3-4 oz bittersweet or unsweetened chocolate, melted and cooled
¼ teaspoon salt
2 teaspoons vanilla
1 Tablespoon chocolate or hazelnut liqueur , optional
Instructions
Bake the sponge cakes. Cool.
Cut or tear the sponge cake into pieces and pulse in the food processor to make crumbs.
Spread the crumbs on a large rimmed baking sheet and bake in a preheated 400 degree oven for 20 minutes, stirring halfway through baking. Cool.
Meanwhile, make the frosting. Cream the butter in a large bowl with a paddle attachment on a standing mixer or using a hand mixer until it's light a fluffy.
Add the condensed milk and continue mixing until evenly distributed.
Add the melted chocolate (I melt the chocolate over a double boiler), salt, vanilla and liqueur. Mix to combine.
Mix the frosting with the sponge cake crumbs.

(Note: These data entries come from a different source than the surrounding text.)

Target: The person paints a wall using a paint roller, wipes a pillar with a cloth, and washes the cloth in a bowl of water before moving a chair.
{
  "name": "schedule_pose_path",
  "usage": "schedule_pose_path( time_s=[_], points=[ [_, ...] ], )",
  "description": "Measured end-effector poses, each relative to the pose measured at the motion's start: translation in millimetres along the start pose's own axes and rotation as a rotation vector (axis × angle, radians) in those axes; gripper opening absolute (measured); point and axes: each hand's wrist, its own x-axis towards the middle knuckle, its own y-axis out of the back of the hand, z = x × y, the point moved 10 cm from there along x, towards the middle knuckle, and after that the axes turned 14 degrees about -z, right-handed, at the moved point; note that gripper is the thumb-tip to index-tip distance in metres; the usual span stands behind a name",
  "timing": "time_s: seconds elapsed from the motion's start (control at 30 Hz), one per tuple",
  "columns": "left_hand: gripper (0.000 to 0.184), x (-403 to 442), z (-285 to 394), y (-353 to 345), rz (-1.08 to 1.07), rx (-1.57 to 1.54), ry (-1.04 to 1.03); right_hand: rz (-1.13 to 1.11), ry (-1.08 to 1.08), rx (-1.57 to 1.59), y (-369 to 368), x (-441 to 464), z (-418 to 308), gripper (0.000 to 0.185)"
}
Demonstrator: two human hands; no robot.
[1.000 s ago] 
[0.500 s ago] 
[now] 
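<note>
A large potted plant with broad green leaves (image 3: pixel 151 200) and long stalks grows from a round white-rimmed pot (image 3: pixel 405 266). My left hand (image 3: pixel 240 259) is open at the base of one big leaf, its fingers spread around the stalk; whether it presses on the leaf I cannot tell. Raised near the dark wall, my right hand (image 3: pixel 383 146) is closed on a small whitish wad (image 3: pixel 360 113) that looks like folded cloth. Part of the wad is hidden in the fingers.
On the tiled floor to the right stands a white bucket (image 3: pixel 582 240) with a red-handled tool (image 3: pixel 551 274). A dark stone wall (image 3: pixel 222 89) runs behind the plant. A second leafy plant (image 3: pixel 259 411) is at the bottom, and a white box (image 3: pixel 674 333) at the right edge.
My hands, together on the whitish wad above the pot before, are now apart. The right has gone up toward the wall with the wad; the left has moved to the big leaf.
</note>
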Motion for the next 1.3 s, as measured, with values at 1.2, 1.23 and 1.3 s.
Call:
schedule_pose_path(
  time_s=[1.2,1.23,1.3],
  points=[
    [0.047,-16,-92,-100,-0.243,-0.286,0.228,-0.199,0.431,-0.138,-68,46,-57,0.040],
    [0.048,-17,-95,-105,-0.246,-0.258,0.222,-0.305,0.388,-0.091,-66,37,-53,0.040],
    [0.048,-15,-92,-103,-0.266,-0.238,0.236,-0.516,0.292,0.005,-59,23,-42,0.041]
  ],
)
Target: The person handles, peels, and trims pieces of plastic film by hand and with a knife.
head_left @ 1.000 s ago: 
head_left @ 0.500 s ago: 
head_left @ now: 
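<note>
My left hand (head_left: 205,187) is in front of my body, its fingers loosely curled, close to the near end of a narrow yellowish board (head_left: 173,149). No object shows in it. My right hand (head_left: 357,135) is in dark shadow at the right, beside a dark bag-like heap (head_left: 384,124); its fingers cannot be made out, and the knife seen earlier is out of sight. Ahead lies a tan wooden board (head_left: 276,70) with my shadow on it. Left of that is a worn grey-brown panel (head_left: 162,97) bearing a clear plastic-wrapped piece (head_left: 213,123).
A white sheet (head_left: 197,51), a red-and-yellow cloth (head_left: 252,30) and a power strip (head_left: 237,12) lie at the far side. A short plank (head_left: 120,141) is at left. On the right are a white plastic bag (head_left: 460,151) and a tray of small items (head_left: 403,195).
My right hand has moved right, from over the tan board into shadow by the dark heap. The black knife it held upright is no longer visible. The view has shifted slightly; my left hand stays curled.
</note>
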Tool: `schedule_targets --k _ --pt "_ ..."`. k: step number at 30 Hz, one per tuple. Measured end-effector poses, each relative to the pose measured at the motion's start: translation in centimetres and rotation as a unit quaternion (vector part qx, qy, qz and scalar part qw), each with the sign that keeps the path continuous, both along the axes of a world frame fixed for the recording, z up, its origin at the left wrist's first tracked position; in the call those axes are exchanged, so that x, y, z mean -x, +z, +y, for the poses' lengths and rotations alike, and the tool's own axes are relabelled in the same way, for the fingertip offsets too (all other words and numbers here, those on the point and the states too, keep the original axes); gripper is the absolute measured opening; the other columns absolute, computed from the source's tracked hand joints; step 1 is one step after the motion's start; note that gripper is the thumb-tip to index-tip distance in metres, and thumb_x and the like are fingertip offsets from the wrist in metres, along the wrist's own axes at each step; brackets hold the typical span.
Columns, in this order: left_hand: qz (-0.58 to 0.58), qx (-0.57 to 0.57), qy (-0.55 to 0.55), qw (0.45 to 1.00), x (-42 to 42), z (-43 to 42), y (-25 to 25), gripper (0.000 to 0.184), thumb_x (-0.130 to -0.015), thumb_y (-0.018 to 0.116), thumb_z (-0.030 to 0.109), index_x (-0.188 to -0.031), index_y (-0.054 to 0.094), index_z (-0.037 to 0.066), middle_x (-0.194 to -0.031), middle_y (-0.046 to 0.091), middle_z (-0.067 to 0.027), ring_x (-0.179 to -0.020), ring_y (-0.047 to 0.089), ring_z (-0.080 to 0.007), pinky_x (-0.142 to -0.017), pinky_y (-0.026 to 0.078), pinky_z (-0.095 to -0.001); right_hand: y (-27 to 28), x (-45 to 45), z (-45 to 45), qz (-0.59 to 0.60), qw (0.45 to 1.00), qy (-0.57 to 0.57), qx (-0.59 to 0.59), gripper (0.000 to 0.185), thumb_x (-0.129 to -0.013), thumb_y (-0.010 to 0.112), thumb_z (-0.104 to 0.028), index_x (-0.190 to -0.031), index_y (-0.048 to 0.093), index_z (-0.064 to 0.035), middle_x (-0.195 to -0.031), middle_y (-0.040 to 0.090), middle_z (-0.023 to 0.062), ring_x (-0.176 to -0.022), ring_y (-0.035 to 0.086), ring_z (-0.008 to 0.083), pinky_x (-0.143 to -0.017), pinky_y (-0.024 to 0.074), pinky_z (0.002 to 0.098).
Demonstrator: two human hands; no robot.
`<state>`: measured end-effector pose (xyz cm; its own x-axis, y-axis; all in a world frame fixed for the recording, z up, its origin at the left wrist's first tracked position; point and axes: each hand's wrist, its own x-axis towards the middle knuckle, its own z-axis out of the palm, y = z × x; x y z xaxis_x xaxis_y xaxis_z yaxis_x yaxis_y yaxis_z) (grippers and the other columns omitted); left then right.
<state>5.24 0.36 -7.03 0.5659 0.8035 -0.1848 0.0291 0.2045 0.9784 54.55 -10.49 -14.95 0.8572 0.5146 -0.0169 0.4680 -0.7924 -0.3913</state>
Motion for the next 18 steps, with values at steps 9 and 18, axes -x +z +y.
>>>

You can use the standing mixer or a large wooden spoon or rubber spatula.
Form the mixture into the shape of a potato and add a few "sprouts" by using walnuts. I prefer making these into simple round balls and garnishing with some toasted ground nuts. If you're shaping them into the traditional shape, you will need to use about 3 Tablespoons of the mixture for each one, or 1 heaping Tablespoon for the smaller round balls.